What to work on
Leave out the images and output the records word for word.

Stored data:
──────────

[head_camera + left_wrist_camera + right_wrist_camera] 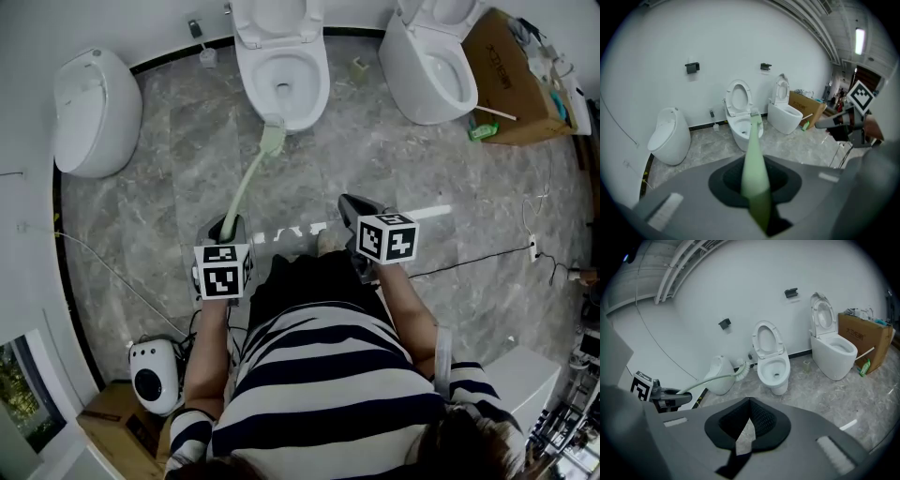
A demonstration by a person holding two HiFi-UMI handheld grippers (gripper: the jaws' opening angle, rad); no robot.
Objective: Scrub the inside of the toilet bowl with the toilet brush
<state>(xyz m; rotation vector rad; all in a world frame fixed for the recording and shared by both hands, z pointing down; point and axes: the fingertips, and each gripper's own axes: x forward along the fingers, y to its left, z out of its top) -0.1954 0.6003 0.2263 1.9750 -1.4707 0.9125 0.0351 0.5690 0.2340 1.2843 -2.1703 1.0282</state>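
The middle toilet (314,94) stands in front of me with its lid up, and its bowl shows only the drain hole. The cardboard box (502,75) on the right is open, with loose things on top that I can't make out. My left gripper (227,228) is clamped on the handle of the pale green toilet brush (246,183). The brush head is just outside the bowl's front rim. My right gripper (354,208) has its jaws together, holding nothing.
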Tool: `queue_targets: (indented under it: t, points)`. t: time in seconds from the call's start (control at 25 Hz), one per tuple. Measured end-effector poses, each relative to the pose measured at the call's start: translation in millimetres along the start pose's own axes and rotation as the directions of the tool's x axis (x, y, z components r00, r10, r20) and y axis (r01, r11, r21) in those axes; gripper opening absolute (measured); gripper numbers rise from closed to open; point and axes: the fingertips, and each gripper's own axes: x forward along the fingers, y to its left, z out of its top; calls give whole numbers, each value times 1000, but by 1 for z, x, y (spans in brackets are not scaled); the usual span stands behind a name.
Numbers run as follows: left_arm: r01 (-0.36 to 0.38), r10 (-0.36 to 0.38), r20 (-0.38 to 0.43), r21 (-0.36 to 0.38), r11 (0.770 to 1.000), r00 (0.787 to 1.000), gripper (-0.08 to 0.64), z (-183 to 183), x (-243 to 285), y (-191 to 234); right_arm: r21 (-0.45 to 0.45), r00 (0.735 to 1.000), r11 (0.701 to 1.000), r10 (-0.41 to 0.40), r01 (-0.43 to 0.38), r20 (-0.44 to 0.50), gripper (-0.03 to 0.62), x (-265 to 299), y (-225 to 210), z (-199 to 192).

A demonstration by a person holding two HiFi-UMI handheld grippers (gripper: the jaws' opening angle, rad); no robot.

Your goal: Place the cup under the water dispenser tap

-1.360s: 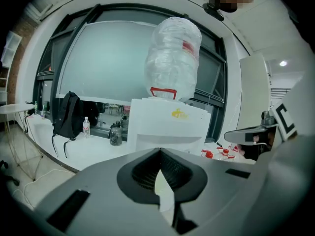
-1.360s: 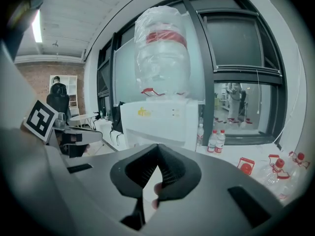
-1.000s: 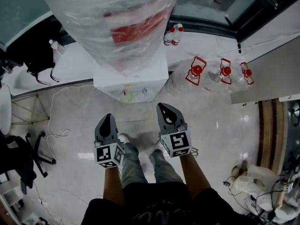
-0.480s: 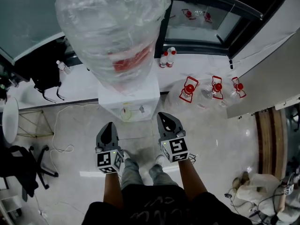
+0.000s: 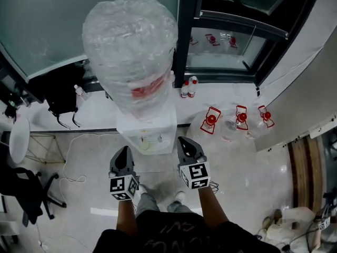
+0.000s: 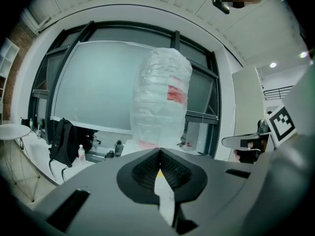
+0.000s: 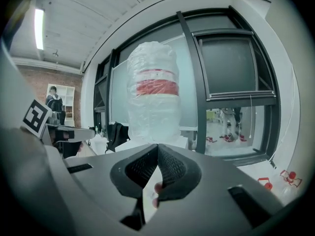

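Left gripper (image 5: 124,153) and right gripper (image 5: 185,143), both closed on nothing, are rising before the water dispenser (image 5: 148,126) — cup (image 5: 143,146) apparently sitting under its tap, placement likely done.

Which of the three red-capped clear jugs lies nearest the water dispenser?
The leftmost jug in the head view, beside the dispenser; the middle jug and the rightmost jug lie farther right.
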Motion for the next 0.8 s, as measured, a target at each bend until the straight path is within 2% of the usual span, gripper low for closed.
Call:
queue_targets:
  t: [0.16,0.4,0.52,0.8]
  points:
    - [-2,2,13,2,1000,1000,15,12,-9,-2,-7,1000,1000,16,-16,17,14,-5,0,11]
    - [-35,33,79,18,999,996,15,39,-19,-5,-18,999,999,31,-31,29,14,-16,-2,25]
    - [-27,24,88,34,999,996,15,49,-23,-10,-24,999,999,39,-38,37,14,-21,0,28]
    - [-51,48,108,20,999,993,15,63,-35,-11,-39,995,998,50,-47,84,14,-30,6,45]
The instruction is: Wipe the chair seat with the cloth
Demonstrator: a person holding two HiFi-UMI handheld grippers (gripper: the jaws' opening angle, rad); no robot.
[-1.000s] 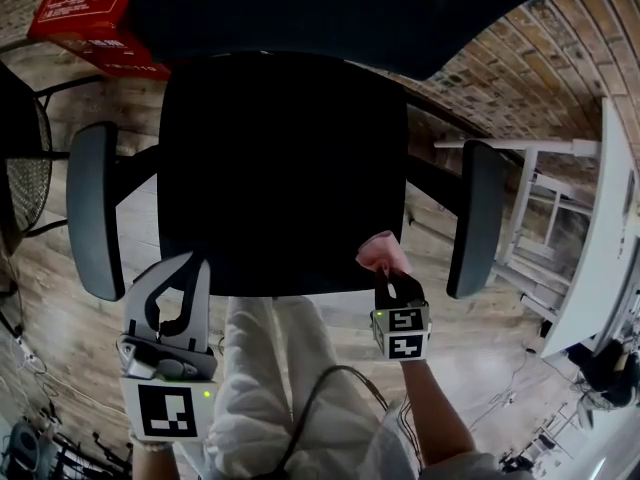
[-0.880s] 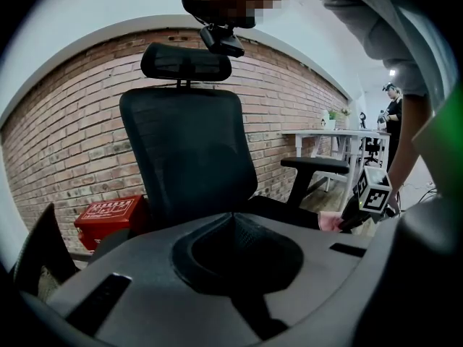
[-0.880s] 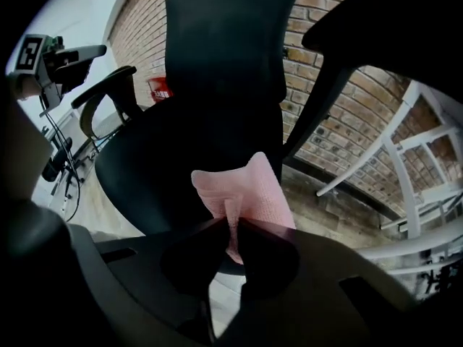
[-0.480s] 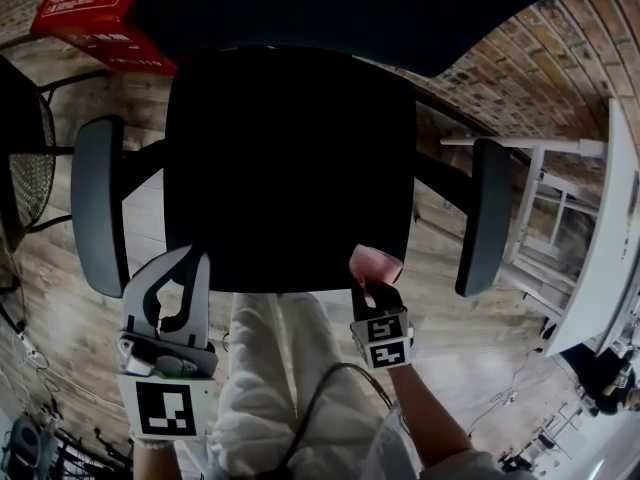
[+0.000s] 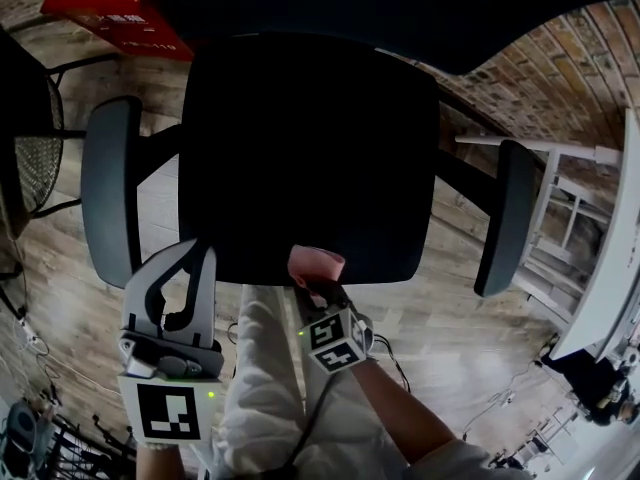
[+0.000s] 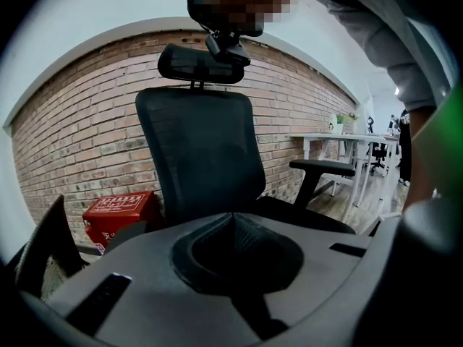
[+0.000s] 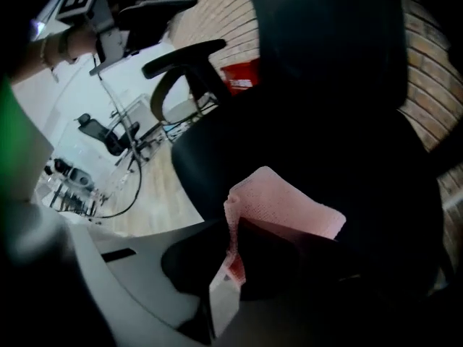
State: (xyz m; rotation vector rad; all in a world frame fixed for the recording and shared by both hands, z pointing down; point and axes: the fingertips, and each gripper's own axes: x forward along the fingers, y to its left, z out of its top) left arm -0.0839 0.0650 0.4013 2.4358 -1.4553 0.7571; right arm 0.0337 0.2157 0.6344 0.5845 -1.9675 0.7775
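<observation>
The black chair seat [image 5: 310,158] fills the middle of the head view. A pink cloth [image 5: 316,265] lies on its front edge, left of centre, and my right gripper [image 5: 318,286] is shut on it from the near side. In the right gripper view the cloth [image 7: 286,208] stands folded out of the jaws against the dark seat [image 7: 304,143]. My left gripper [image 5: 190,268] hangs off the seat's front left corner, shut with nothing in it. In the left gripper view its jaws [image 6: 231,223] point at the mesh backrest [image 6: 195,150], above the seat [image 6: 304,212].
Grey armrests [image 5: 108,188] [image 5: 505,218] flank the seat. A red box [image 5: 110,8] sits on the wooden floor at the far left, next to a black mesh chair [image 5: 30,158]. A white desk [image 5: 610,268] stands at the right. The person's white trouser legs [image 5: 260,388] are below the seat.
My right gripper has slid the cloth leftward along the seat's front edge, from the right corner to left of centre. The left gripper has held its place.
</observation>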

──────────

Solved problem
[head_camera + left_wrist_camera + right_wrist_camera] 
A demonstration by a person holding two HiFi-UMI handheld grippers (gripper: the jaws' opening angle, rad); no robot.
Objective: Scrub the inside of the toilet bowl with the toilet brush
<state>(xyz m; rotation vector rad; all in a world frame fixed for the recording and shared by both hands, z pointing down; point and axes: the fingertips, and each gripper's own axes: x forward along the fingers, y to its left, z out of its top) -0.1954 0.6003 0.2263 1.9750 -1.4707 0.9125 0.0351 0.5690 0.2340 1.2843 -2.1703 1.0282</state>
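The middle toilet (314,94) stands in front of me with its lid up, and its bowl shows only the drain hole. The cardboard box (502,75) on the right is open, with loose things on top that I can't make out. My left gripper (227,228) is clamped on the handle of the pale green toilet brush (246,183). The brush head is just outside the bowl's front rim. My right gripper (354,208) has its jaws together, holding nothing.
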Tool: `queue_targets: (indented under it: t, points)`. t: time in seconds from the call's start (control at 25 Hz), one per tuple. Measured end-effector poses, each relative to the pose measured at the call's start: translation in millimetres along the start pose's own axes and rotation as the directions of the tool's x axis (x, y, z components r00, r10, r20) and y axis (r01, r11, r21) in those axes; gripper opening absolute (measured); gripper numbers rise from closed to open; point and axes: the fingertips, and each gripper's own axes: x forward along the fingers, y to its left, z out of its top; calls give whole numbers, each value times 1000, but by 1 for z, x, y (spans in brackets are not scaled); the usual span stands behind a name.
Numbers run as follows: left_arm: r01 (-0.36 to 0.38), r10 (-0.36 to 0.38), r20 (-0.38 to 0.43), r21 (-0.36 to 0.38), r11 (0.770 to 1.000), r00 (0.787 to 1.000), gripper (-0.08 to 0.64), z (-183 to 183), x (-243 to 285), y (-191 to 234); right_arm: r21 (-0.45 to 0.45), r00 (0.735 to 1.000), r11 (0.701 to 1.000), r10 (-0.41 to 0.40), r01 (-0.43 to 0.38), r20 (-0.44 to 0.50), gripper (-0.03 to 0.62), x (-265 to 299), y (-225 to 210), z (-199 to 192).

A demonstration by a person holding two HiFi-UMI handheld grippers (gripper: the jaws' opening angle, rad); no robot.

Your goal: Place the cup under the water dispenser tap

-1.360s: 
-1.360s: 
-1.000s: 
-0.480s: 
+0.000s: 
+0.000s: 
+0.000s: 

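Left gripper (image 5: 124,153) and right gripper (image 5: 185,143), both closed on nothing, are rising before the water dispenser (image 5: 148,126) — cup (image 5: 143,146) apparently sitting under its tap, placement likely done.

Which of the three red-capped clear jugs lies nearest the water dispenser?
The leftmost jug in the head view, beside the dispenser; the middle jug and the rightmost jug lie farther right.
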Motion for the next 0.8 s, as measured, a target at each bend until the straight path is within 2% of the usual span, gripper low for closed.
Call:
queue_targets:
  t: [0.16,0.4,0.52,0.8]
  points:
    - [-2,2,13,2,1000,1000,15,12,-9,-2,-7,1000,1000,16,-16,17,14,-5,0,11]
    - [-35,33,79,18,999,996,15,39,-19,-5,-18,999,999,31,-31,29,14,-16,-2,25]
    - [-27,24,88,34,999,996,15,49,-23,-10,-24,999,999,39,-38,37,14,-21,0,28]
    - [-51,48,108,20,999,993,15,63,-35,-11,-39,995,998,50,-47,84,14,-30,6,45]
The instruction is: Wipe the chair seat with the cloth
Demonstrator: a person holding two HiFi-UMI handheld grippers (gripper: the jaws' opening angle, rad); no robot.
[-1.000s] 
[-0.880s] 
[-0.880s] 
[-0.480s] 
[+0.000s] 
[+0.000s] 
[+0.000s] 
State: (xyz m; rotation vector rad; all in a world frame fixed for the recording and shared by both hands, z pointing down; point and axes: the fingertips, and each gripper's own axes: x forward along the fingers, y to its left, z out of its top) left arm -0.0839 0.0650 0.4013 2.4358 -1.4553 0.7571; right arm 0.0337 0.2157 0.6344 0.5845 -1.9675 0.7775
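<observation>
The black chair seat [image 5: 310,158] fills the middle of the head view. A pink cloth [image 5: 316,265] lies on its front edge, left of centre, and my right gripper [image 5: 318,286] is shut on it from the near side. In the right gripper view the cloth [image 7: 286,208] stands folded out of the jaws against the dark seat [image 7: 304,143]. My left gripper [image 5: 190,268] hangs off the seat's front left corner, shut with nothing in it. In the left gripper view its jaws [image 6: 231,223] point at the mesh backrest [image 6: 195,150], above the seat [image 6: 304,212].
Grey armrests [image 5: 108,188] [image 5: 505,218] flank the seat. A red box [image 5: 110,8] sits on the wooden floor at the far left, next to a black mesh chair [image 5: 30,158]. A white desk [image 5: 610,268] stands at the right. The person's white trouser legs [image 5: 260,388] are below the seat.
My right gripper has slid the cloth leftward along the seat's front edge, from the right corner to left of centre. The left gripper has held its place.
</observation>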

Nothing else is required to complete this exercise.